> _What the task requires_:
Pull out every line in the data that has the string "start" in it.

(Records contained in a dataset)
►

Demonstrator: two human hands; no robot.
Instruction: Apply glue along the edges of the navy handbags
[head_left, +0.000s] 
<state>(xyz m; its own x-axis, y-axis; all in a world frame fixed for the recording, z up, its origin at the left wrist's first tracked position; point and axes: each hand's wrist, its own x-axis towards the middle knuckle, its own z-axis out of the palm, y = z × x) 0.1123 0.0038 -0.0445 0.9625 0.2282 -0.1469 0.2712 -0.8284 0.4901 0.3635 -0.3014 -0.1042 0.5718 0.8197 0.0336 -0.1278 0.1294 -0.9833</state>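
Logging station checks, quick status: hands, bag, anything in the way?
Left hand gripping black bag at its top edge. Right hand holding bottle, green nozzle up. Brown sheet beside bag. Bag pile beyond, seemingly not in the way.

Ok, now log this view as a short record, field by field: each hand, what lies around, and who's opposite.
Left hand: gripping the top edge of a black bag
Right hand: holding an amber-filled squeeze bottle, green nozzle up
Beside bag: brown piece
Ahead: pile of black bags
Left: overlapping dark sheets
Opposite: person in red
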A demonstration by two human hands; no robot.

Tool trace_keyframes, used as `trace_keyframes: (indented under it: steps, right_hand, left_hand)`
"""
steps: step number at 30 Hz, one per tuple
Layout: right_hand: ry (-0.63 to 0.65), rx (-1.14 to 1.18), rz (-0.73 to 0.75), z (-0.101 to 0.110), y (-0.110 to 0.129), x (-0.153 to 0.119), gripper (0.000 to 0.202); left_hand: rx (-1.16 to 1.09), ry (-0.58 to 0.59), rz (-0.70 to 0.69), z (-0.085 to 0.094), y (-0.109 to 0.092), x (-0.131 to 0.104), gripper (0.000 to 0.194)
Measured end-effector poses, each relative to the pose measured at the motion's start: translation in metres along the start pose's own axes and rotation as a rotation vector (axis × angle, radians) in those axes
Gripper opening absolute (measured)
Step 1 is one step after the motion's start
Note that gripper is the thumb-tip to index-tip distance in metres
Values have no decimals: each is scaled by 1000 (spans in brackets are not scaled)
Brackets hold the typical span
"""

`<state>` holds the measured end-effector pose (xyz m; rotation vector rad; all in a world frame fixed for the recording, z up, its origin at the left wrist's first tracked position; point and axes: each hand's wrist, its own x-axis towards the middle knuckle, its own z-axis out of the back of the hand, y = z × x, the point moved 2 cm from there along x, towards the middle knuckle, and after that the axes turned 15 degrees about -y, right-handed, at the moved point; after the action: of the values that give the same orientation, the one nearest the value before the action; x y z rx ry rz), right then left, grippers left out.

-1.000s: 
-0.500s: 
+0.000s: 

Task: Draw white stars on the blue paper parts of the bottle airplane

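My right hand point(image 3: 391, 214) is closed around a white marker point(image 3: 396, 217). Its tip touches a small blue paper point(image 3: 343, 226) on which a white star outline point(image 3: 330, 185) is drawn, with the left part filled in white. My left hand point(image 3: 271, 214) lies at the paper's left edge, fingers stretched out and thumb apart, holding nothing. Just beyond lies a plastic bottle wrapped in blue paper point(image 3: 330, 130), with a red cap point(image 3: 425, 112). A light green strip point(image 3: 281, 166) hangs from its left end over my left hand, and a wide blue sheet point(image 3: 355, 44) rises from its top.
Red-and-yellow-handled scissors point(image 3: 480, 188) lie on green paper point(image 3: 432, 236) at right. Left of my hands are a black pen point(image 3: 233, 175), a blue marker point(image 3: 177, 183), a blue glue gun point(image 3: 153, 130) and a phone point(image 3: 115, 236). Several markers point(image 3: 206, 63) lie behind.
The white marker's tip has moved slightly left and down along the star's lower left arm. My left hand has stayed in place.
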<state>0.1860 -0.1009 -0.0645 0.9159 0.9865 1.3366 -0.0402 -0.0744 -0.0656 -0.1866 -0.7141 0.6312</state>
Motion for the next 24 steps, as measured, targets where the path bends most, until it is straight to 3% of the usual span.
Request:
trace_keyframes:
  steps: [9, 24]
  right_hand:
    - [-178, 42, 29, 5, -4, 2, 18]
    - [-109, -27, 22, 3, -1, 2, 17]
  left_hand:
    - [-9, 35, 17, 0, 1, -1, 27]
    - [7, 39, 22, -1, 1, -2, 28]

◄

> _Output below_:
Measured end-effector poses, each relative to the pose measured at the motion's start: translation in metres along the start pose's own axes and rotation as a rotation vector (axis × angle, radians) in those axes
Step 1 is one step after the motion's start

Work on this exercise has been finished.